Il faudra attendre ces réponses ou s’interroger sur l’opportunité de transcrire, en droit, les réalités sociologiques de familles, qui se composent, se décomposent, se recomposent, agrégeant de nouveaux membres, tels les beaux-parents, dont le statut mériterait parfois d’être plus certain afin que les liens familiaux puissent être mieux choisis.

Notes de bas de page

  • L’enfant étant né plus de 300 jours après la décision autorisant la séparation des époux Mandet, la présomption de paternité devait être écartée.

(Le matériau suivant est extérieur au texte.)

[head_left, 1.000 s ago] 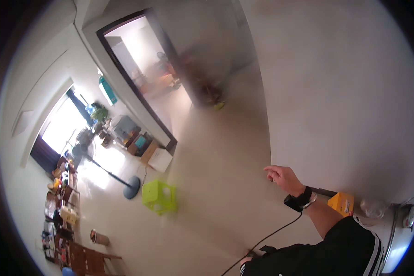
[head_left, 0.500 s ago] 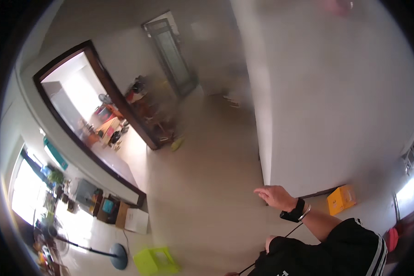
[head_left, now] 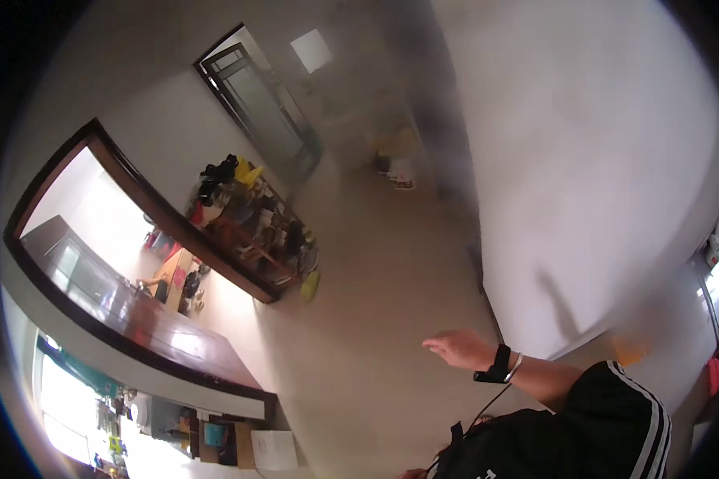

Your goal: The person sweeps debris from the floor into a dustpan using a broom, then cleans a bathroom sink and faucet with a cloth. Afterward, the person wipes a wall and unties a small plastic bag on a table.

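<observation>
My right hand (head_left: 459,350) is held out in mid-air above the floor, near the white wall's corner. Its fingers stretch out to the left, and nothing shows in them. A black wristband (head_left: 494,366) and a silver bracelet (head_left: 515,367) circle that wrist. A thin dark cord (head_left: 485,407) runs down from behind the wrist past my black clothing. At the lower edge only a sliver of skin shows, seemingly my left hand (head_left: 414,473); its fingers are hidden.
On the left stands a dark-framed doorway (head_left: 144,191). Beside it a cluttered shoe rack (head_left: 256,227) leans along the wall, with a yellow-green slipper (head_left: 310,286) on the floor. Boxes, including a white box (head_left: 274,449), sit lower left. A white wall (head_left: 583,176) rises on the right.
The view has turned, and the doorway and shoe rack show lower and clearer. The green stool and the fan-like stand have left the picture. My right hand stays outstretched, slightly further left and lower.
</observation>
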A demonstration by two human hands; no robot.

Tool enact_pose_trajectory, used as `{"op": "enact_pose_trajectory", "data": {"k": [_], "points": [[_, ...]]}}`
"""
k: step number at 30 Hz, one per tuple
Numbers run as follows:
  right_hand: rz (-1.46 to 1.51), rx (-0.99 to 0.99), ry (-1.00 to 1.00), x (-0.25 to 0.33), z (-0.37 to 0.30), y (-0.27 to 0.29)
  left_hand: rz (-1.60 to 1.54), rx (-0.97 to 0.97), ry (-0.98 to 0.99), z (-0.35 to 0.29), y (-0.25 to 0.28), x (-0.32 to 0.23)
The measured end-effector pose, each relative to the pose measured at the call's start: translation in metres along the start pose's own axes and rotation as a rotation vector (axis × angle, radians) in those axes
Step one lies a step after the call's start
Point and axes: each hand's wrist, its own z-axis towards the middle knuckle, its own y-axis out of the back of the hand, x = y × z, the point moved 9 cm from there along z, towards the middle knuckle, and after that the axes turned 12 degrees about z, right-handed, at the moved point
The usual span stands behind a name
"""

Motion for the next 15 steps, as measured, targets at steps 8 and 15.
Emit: {"op": "enact_pose_trajectory", "data": {"k": [8,15], "points": [[-0.033,-0.009,-0.215,-0.082,0.137,-0.005,0.273,-0.004,-0.312,0.190,0.063,-0.010],[-0.127,-0.202,-0.322,-0.114,0.243,0.059,0.079,0.247,-0.302,0.344,0.131,-0.069]]}}
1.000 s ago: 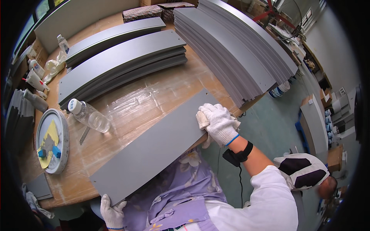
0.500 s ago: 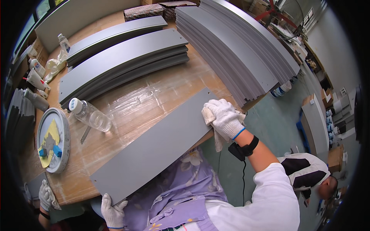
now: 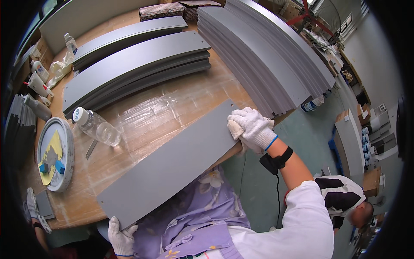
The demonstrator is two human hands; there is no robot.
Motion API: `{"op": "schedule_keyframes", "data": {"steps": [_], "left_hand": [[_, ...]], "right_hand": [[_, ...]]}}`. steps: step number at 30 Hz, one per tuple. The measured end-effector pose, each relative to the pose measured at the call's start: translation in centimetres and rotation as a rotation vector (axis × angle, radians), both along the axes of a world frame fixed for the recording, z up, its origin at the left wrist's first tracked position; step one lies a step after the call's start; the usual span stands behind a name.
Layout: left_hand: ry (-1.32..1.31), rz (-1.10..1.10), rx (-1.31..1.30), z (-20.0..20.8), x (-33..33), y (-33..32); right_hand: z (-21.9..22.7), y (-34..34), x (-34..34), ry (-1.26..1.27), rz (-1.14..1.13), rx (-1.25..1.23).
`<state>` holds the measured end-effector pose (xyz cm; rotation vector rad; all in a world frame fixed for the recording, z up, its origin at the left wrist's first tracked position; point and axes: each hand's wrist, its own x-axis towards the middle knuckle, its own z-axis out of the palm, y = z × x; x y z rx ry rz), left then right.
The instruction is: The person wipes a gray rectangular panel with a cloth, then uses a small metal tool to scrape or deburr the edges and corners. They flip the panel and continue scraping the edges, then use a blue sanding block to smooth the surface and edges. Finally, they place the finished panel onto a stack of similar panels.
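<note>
A long flat grey panel (image 3: 168, 164) lies slantwise along the near edge of the table. My right hand (image 3: 255, 129), in a white knit glove, presses a cream cloth (image 3: 235, 128) onto the panel's far right end; part of the cloth hangs past the panel's edge. At the near left corner, my left hand (image 3: 122, 237), gloved too, grips the panel between thumb and fingers. A dark band with a small black box (image 3: 276, 159) and a cable sits on my right wrist.
Stacks of grey panels (image 3: 138, 60) stand at the back, with a taller stack (image 3: 258, 56) at right. A clear bottle (image 3: 97, 127) and a round lid (image 3: 69, 172) with blue blocks sit at left. Another person's gloved hand (image 3: 33, 207) shows lower left; another person (image 3: 345, 198) bends at right.
My right hand stays at the panel's right end, and less cloth hangs below it. My left hand keeps its corner. The other person's gloved hand at lower left has moved left and up.
</note>
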<state>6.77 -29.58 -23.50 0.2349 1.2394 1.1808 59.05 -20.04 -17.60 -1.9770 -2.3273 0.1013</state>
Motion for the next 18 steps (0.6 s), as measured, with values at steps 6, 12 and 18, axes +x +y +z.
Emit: {"op": "schedule_keyframes", "data": {"steps": [6,12,18], "left_hand": [[-0.049,0.020,0.022,-0.1,-0.1,-0.2],[-0.011,0.018,0.008,0.0,0.2,0.0],[0.025,0.018,0.008,0.0,0.2,0.0]], "right_hand": [[-1.6,-0.8,1.9,0.016,0.099,0.047],[-0.8,1.4,1.5,0.058,0.053,0.017],[-0.7,0.6,1.7,0.037,0.067,-0.012]]}}
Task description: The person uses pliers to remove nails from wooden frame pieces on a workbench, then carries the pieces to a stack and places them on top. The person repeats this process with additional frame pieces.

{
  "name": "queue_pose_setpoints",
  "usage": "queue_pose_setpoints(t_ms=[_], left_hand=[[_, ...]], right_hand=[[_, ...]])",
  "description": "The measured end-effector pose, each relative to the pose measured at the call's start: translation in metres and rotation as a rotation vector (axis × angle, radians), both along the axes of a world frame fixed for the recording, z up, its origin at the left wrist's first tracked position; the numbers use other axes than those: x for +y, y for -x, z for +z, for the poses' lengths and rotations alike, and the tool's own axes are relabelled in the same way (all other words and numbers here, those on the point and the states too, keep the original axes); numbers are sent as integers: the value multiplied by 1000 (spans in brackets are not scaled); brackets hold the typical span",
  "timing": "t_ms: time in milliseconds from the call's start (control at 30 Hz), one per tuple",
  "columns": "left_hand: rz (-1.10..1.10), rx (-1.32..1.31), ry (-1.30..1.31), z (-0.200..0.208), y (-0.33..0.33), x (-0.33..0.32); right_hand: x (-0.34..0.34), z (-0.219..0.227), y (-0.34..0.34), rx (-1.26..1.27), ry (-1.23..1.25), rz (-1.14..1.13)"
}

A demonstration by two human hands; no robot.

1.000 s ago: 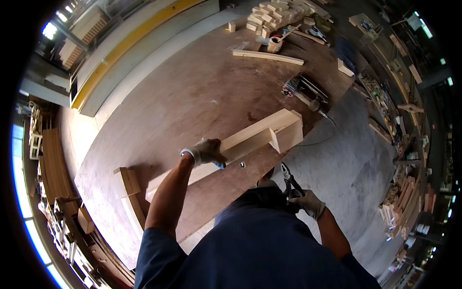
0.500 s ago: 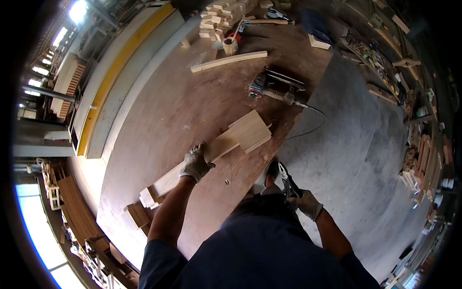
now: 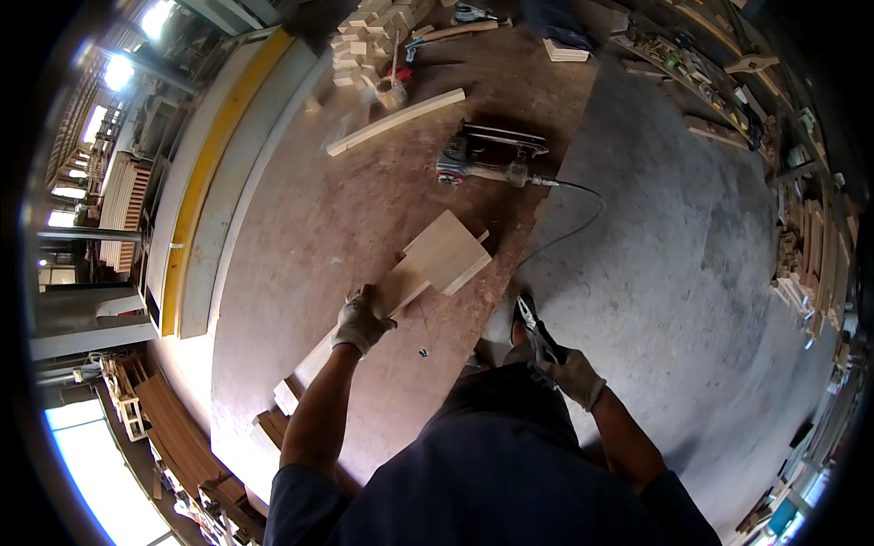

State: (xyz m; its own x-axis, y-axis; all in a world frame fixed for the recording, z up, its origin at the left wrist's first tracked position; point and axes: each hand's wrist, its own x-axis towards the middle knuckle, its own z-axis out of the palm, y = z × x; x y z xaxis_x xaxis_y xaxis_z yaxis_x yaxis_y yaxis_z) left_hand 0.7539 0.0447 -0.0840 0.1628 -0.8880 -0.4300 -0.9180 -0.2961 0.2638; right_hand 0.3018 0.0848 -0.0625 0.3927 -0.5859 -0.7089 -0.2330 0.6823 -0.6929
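Note:
A long pale wooden board (image 3: 398,288) lies slantwise on the brown workbench (image 3: 300,264). A wide, flat wooden panel (image 3: 446,252) sits across its far end. My left hand (image 3: 361,325), in a pale work glove, grips the board across its width, thumb on the near side and fingers toward the far edge. My gloved right hand (image 3: 575,378) is closed round a pair of pliers (image 3: 539,335) with silvery jaws and dark handles. It holds them in front of my body, off the bench's near edge, jaws pointing away from me. My palm hides part of the handles.
A power tool (image 3: 492,164) lies on the bench, its hose (image 3: 596,205) trailing over the edge. Beyond are a wooden strip (image 3: 396,121), stacked blocks (image 3: 357,45), a brush pot (image 3: 391,93) and a hammer (image 3: 460,31). Wood blocks (image 3: 273,425) lie near my left forearm.
The view has shifted, so the bench and most things on it appear farther left. Both hands keep their holds, the left on the board and the right on the pliers.

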Motion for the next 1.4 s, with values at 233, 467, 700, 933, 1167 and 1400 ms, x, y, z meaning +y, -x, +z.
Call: queue_pose_setpoints(t_ms=[233,467,700,933,1167,1400], left_hand=[[-10,7,17,-3,5,9],[-104,-28,47,-18,19,50],[-211,-142,-99,-4,6,59],[-431,-362,119,-5,-40,11],[-474,-395,184,-7,-25,-30],[-389,-374,72,-9,5,-38]], right_hand=[[16,-10,4,10,76,-33],[17,-15,11,90,57,12],[-7,14,15,248,247,172],[-27,33,5,327,323,418],[-43,41,-14,363,408,553],[-56,50,-25,528,403,682]])
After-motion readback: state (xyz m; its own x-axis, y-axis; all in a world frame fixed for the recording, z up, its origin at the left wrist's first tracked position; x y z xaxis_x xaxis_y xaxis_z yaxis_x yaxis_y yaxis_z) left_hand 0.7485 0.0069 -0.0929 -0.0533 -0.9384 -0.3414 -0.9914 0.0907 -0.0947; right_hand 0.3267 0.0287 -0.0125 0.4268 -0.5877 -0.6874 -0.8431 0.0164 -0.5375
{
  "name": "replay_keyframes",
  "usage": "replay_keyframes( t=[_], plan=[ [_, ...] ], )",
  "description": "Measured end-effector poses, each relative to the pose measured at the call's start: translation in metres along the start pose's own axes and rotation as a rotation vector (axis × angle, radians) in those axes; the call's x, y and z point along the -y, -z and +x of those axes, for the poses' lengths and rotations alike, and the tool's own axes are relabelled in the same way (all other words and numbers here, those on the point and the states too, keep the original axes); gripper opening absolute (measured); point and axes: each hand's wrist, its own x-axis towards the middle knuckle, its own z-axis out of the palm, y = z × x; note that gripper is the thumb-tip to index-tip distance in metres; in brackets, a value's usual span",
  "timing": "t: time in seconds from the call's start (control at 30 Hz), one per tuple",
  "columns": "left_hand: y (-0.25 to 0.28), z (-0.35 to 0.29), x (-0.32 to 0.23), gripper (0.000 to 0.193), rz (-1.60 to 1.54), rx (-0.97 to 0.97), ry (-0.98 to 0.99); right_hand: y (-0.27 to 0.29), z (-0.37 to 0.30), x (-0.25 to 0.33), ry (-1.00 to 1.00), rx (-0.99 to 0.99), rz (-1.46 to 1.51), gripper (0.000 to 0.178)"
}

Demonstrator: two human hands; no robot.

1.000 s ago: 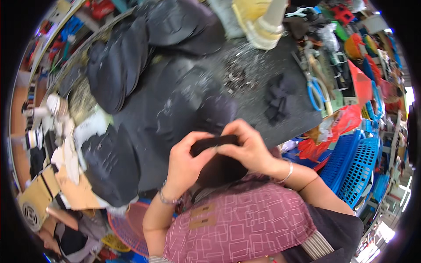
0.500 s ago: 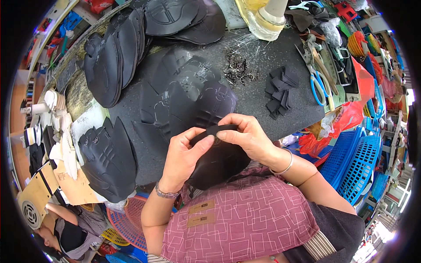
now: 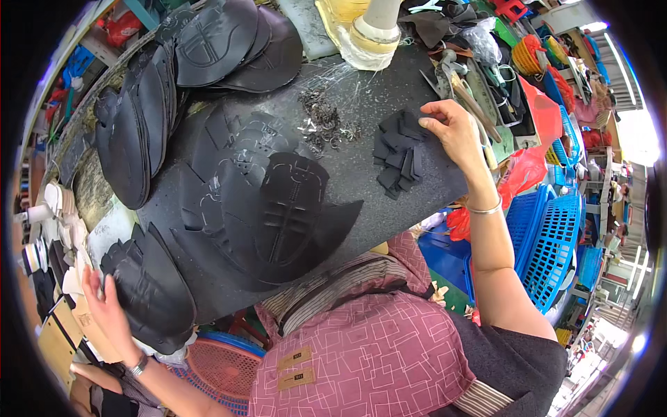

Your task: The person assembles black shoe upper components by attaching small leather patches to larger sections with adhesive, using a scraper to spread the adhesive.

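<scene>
My left hand (image 3: 108, 316), fingers spread and holding nothing visible, is at the outer edge of a small stack of black shaped panels (image 3: 156, 292) at the table's left. On the far right, my right hand (image 3: 455, 135) is raised with thumb and forefinger apart. It is nearest a pile of small black rectangular pieces (image 3: 399, 149), with its fingertips just beside them. In front of me lie overlapping black panels with ridges and pale stitch-like lines (image 3: 288, 208); they look like leather shoe parts. The topmost reaches the table's near edge.
Larger stacks of black panels (image 3: 215, 42) fill the far left. A heap of dark metal bits (image 3: 323, 118) lies mid-table, below a pale post (image 3: 379, 28) on a wrapped base. Tools (image 3: 476, 108) crowd the right edge. Blue baskets (image 3: 552, 243) stand beyond it, and a red basket (image 3: 226, 368) below left.
My hands were together over a black panel, pinching a dark strip at its edge. They have parted, left and right, and the panel now lies on the table. The view has shifted.
</scene>
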Motion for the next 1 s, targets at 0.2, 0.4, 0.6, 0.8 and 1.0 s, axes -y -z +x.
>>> replay_keyframes(
  t=[0.2,0.4,0.6,0.8,1.0],
  plan=[
    [-0.121,-0.047,-0.14,0.024,-0.163,0.33,-0.262,-0.011,-0.006,-0.001,0.15,-0.014,-0.185,0.014],
    [-0.191,-0.039,-0.186,0.048,-0.028,0.333,-0.659,-0.022,-0.017,0.004,0.496,-0.095,-0.359,0.012],
    [-0.166,-0.058,-0.181,0.021,-0.212,0.536,-0.471,-0.006,-0.033,0.007,0.179,-0.106,-0.047,0.014],
    [-0.145,-0.08,-0.163,0.013,-0.571,0.812,0.166,-0.022,-0.083,0.099,-0.065,-0.006,0.958,0.014],
    [-0.153,-0.082,-0.149,0.019,-0.694,0.923,0.24,-0.092,-0.099,0.142,-0.41,0.572,1.137,0.011]
  ],
)
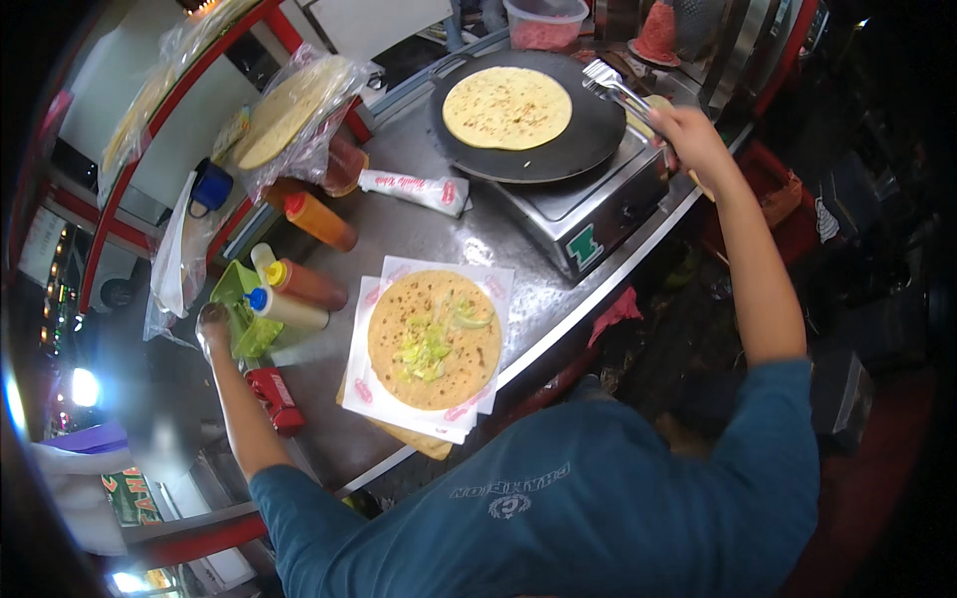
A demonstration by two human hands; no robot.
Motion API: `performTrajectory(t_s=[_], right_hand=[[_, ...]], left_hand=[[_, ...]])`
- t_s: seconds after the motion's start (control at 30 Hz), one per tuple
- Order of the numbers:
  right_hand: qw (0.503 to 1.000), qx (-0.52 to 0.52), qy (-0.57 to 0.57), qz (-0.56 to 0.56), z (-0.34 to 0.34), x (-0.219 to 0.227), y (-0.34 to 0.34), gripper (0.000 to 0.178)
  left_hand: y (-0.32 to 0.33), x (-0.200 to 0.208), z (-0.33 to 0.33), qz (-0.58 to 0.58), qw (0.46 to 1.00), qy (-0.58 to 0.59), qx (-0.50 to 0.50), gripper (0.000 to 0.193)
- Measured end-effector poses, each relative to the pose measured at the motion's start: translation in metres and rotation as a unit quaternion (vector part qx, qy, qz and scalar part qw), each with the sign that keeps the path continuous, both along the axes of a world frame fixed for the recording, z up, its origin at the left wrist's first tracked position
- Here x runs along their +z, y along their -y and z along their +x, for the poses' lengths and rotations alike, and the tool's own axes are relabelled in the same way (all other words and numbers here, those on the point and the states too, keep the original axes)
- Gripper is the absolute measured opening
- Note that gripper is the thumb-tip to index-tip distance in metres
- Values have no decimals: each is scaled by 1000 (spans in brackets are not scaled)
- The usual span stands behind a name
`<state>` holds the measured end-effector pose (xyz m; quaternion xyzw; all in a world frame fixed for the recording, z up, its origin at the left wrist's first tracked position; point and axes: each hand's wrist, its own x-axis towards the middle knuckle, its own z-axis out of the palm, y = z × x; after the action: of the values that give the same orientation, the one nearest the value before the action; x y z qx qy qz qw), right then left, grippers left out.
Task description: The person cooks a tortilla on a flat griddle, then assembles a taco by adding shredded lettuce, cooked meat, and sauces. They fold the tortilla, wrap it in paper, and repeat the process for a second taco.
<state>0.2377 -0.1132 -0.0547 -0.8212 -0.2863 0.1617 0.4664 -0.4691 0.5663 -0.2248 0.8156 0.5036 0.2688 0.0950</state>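
Note:
My right hand (690, 149) is closed around the handle of metal tongs (620, 88). Their slotted tips hover over the right rim of a black round griddle (588, 149), where a browned flatbread (506, 108) lies flat. My left hand (212, 321) is at the left side of a green plastic basket (239, 304); its fingers are too dark and hidden to make out. Between my arms, another flatbread (399, 299) rests on stacked printed paper sheets (478, 414), with shredded lettuce (424, 349) over its middle and upper right.
Squeeze bottles with blue (289, 307), yellow (309, 284) and red (321, 221) parts stand or lean near the basket. A wrapped roll (414, 189) lies by the griddle's stove (608, 199). Bagged flatbreads (289, 112), a blue mug (210, 185) and a red can-like object (273, 401) are leftward.

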Motion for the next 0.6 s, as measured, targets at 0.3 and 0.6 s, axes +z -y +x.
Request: performTrajectory(t_s=[0.3, 0.6], right_hand=[[977, 170, 129, -9, 123, 9, -193, 31], [955, 296, 33, 5, 185, 88, -114, 32]], left_hand=[[324, 52, 141, -118, 877, 464, -26, 23], [508, 20, 218, -87, 987, 134, -33, 23]])
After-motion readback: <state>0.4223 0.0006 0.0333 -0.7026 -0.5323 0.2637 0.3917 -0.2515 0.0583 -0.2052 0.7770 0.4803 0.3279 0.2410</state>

Par ailleurs, il n’était pas contesté que la mère de l’enfant entretenait des relations intimes avec le demandeur au moment de la conception, dont elle partageait la vie y compris après la naissance de l’enfant.
  • Les requérants invoquent aussi l’article 6. La requête est déclarée manifestement mal fondée au titre de l’article 35§§3(a) et 4 de la CEDH.
  • Alors que la marge nationale d’appréciation est plus restreinte lorsqu’est discuté le maintien du lien entre un enfant et un parent : arrêt AHRENS c/ Allemagne, 22 mars 2012, req. n°45071/09.
  • Une administratrice ad hoc avait été chargée de le représenter. Le droit de l’enfant à être entendu avait été examiné par la Cour de cassation.
  • Consolidée par la loi n°2009-61 du 16 janvier 2009.